[How to complete this task] Restrict the output to the lines below starting at the one that contains "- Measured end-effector" and ending at the one that contains "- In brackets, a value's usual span", and restate them word for word, both ends included.

[Available data]
*-*-*

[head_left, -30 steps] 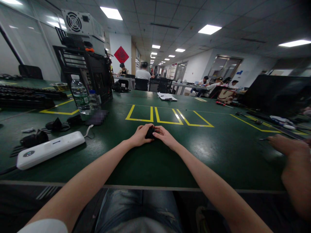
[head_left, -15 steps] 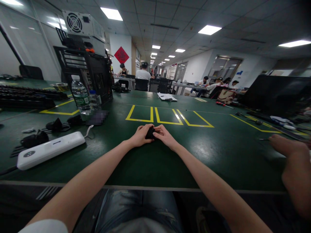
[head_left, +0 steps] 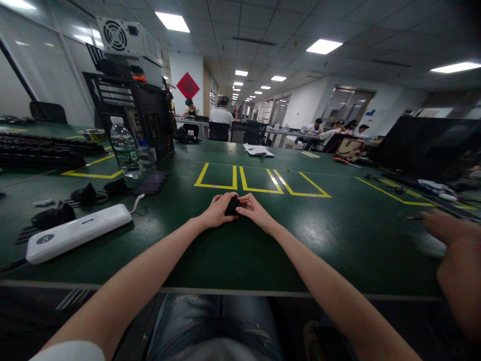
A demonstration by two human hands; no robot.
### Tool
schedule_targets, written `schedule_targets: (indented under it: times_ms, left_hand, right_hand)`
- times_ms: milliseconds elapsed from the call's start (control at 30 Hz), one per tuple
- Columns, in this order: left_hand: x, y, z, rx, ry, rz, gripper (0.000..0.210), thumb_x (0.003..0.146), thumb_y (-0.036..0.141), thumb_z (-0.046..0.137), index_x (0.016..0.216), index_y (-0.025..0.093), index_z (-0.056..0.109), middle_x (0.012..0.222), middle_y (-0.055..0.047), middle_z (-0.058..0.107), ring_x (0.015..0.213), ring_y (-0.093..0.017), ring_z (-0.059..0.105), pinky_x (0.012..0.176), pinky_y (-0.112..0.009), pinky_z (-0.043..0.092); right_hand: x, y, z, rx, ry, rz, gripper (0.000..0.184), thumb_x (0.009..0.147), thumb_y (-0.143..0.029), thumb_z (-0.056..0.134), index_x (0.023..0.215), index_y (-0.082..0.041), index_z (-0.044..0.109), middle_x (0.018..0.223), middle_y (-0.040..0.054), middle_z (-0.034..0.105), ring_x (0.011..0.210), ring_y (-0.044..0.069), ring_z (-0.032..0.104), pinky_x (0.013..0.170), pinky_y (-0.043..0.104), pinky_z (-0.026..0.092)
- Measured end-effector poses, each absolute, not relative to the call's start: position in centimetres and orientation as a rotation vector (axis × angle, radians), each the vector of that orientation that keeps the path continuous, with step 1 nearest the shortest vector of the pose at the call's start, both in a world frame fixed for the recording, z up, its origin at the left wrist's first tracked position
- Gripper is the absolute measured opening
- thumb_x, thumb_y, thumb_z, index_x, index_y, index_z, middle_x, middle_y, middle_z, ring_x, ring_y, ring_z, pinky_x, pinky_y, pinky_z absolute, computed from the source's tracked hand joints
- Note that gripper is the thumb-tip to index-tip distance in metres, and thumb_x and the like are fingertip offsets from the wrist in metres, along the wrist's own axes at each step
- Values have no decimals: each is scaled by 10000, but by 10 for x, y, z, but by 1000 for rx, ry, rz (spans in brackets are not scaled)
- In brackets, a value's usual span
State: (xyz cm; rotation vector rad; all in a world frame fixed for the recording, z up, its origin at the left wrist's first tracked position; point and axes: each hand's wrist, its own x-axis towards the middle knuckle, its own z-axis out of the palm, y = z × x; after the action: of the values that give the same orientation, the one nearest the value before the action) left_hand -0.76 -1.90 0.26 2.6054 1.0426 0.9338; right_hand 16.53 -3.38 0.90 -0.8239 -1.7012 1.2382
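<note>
Between my two hands is a small black object, mostly covered by my fingers, so its kind cannot be made out. My left hand is closed around its left side, thumb low and fingers over the top. From the right, my right hand grips it with thumb and fingertips. Both hands rest on or just over the green table. Just beyond them, yellow tape outlines mark the tabletop.
To the left lie a white power strip and several black parts. Behind them stand a water bottle and a black computer case. A clipboard with papers lies farther back. At right are a co-worker's hand and a dark monitor.
My hands and the black object stay almost still. At right, the co-worker's hand has shifted slightly, and a blurred pale thing now shows beneath it.
</note>
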Motion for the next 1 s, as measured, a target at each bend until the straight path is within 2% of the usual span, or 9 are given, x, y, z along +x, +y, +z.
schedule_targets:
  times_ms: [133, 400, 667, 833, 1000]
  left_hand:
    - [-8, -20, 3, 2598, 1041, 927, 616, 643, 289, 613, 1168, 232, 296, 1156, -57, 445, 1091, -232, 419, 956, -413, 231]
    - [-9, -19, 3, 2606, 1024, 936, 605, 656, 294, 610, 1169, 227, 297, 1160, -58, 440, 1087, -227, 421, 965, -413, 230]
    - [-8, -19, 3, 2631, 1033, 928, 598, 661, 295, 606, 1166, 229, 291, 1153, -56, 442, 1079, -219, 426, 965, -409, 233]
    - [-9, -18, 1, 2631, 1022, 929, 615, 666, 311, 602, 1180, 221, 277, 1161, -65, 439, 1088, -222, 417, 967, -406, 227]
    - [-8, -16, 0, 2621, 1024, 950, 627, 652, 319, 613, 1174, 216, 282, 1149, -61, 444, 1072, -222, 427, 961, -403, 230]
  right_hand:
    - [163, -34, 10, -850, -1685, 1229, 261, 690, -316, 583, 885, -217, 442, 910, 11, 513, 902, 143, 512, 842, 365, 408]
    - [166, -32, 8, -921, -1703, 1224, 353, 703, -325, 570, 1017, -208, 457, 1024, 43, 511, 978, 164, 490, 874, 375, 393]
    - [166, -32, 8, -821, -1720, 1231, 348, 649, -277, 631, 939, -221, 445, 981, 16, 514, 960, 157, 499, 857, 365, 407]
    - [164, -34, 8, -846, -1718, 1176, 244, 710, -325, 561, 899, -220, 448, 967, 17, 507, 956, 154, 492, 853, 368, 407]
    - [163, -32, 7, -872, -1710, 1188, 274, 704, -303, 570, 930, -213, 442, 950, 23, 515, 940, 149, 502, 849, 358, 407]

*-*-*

[Response]
- Measured end-effector poses, each absolute, not relative to the call's start: position in centimetres and orientation as a rotation vector (axis × angle, radians), each the vector of that orientation that keeps the path continuous, with step 1 nearest the shortest vector of the pose at the call's start, both in a world frame fixed for the recording, z up, its origin at the left wrist's first tracked position
- Gripper is the absolute measured opening
- thumb_x, thumb_y, thumb_z, index_x, index_y, index_z, middle_x, middle_y, middle_z, ring_x, ring_y, ring_z, pinky_x, pinky_y, pinky_z absolute, computed from the source's tracked hand joints
- Note that gripper is the thumb-tip to index-tip distance in metres, and thumb_x and the like are fingertip offsets from the wrist in metres, along the wrist's own axes at each step
- Values have no decimals: each is scaled by 10000, but by 10 for x, y, z, but by 1000 for rx, ry, rz (spans in brackets are not scaled)
- In brackets, a value's usual span

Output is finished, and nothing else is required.